Task to carry out:
Every line of the entries below from the one containing "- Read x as" to the one containing "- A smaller", both ends included, must be written out exactly. No other line belongs in the answer.

[Stored data]
▬▬▬▬▬▬
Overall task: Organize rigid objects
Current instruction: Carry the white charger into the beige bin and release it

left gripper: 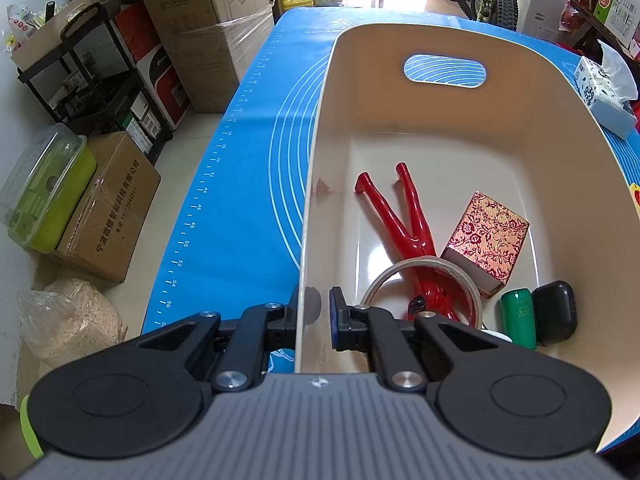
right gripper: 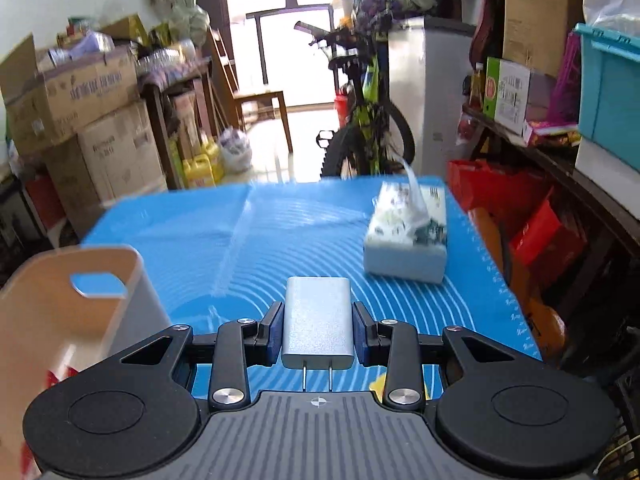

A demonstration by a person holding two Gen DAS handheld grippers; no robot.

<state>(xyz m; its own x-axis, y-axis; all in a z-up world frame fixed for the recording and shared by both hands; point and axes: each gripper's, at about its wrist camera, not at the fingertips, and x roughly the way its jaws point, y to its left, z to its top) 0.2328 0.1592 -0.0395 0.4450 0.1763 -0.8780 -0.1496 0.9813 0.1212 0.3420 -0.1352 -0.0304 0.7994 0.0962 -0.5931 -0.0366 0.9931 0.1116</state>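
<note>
Right gripper (right gripper: 318,334) fingers pinching silver rectangular wall charger (right gripper: 317,320), prongs rearward; beige plastic bin (right gripper: 60,312) lies leftward; left gripper (left gripper: 314,320) fingers clamp bin wall.

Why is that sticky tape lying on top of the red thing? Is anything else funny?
The tape roll lies tilted over the red leg-shaped figure in the beige tub, simply piled there. The patterned box leans askew too. Nothing looks spilled or broken.

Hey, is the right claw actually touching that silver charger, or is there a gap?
Touching. In the right wrist view, both pads of the right claw press against the sides of the charger, which is held above the blue mat.
</note>
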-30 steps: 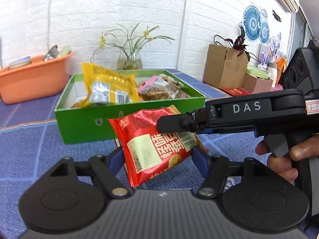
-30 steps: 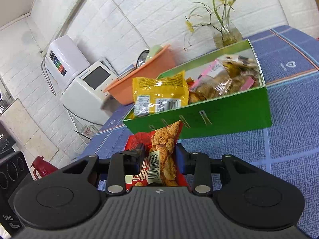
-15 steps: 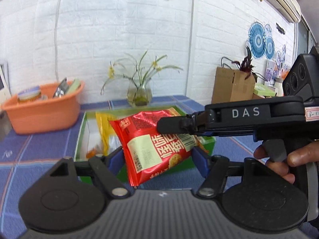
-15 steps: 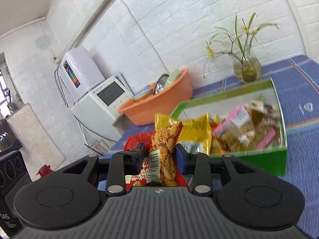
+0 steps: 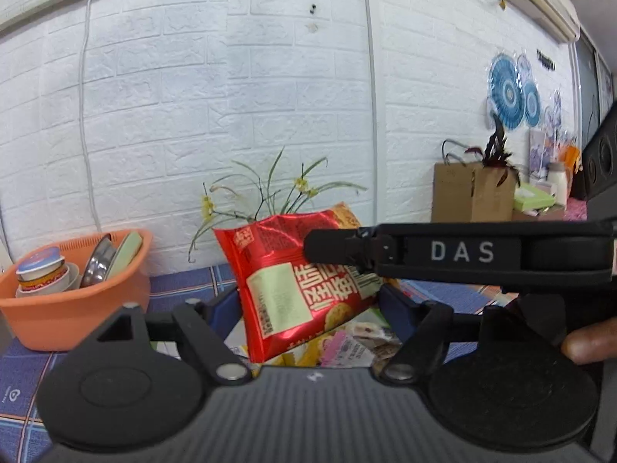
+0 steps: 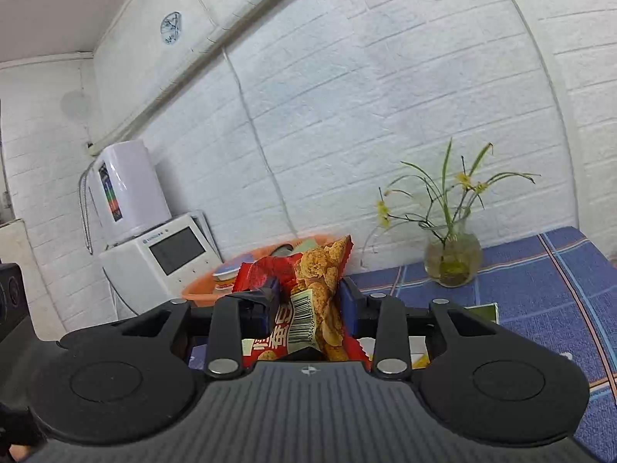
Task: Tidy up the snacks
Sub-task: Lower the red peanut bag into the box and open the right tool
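Observation:
A red snack bag [image 5: 293,289] with a barcode hangs in the air above the green box. My right gripper [image 6: 308,305] is shut on it, its blue pads pinching the bag's crumpled middle. In the left wrist view one right finger [image 5: 347,249], black and marked DAS, crosses from the right over the bag. My left gripper [image 5: 310,305] has the bag's lower part between its blue fingers; its jaws are opening and the pads stand just off the bag's edges. Only a green rim [image 6: 482,310] and some packets [image 5: 347,343] of the box show.
An orange basin [image 5: 73,308] with bowls sits at the back left. A glass vase [image 6: 453,262] with a plant stands by the white brick wall. A brown cardboard box [image 5: 470,193] is at the right, a white appliance [image 6: 169,254] at the far left.
Both grippers have risen with the red bag and come over the green box, which has dropped to the bottom of both views. The left jaws have spread a little.

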`<state>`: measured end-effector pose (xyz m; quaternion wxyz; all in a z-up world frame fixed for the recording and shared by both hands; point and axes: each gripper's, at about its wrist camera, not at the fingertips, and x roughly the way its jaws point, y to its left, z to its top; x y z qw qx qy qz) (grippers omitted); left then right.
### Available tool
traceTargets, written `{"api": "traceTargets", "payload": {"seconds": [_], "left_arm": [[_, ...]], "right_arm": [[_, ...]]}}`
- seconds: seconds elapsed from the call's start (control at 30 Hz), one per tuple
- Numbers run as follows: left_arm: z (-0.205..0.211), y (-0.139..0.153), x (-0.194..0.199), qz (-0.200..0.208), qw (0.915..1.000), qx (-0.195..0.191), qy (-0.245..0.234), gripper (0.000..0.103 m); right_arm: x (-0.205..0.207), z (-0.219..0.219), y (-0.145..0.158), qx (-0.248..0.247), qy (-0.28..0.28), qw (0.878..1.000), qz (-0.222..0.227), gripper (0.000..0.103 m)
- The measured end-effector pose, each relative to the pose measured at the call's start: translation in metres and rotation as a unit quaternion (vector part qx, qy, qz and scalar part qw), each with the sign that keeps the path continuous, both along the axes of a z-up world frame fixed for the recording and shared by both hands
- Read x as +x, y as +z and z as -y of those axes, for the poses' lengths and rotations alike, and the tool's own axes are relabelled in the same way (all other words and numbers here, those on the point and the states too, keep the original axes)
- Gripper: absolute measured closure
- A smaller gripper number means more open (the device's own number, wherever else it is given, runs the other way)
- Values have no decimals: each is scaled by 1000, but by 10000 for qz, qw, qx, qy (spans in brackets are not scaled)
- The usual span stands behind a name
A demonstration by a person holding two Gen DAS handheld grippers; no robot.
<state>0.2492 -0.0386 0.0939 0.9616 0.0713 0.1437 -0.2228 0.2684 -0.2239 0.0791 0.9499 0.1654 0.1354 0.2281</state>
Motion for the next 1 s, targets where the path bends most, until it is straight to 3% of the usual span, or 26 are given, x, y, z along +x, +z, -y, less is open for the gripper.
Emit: {"api": "traceTargets", "payload": {"seconds": [0.17,0.33,0.4,0.43,0.47,0.77,1.0], "left_arm": [[3,-32,24,-292,9996,-63,24,24],[3,-44,37,-310,9994,-103,81,20],[5,-45,41,-196,9997,-46,117,14],[6,-46,43,-95,9998,19,166,12],[8,-46,45,4,9997,117,211,9],[-3,-50,54,-29,9985,39,542,6],[-4,-53,54,67,9959,128,892,5]], "right_arm": [[17,5,-31,77,-60,9995,-304,43],[23,-1,-40,-33,-142,9997,-205,39],[25,-5,-41,-183,-302,9993,-109,21],[25,-7,-42,-246,-362,9990,-59,3],[26,-7,-43,-268,-366,9990,17,0],[27,-19,-46,-1005,-900,9907,196,0],[23,-14,-47,-842,-1249,9884,198,0]]}}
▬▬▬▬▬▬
Answer:
- Read x as +x, y as +z and z as -y of those axes, for the poses' lengths and rotations alike, and the tool's own axes are relabelled in the same way (all other words and numbers here, those on the point and the states too, keep the original axes)
- Gripper: absolute measured closure
- A smaller gripper number means more open (the device's own number, wherever else it is given, runs the other way)

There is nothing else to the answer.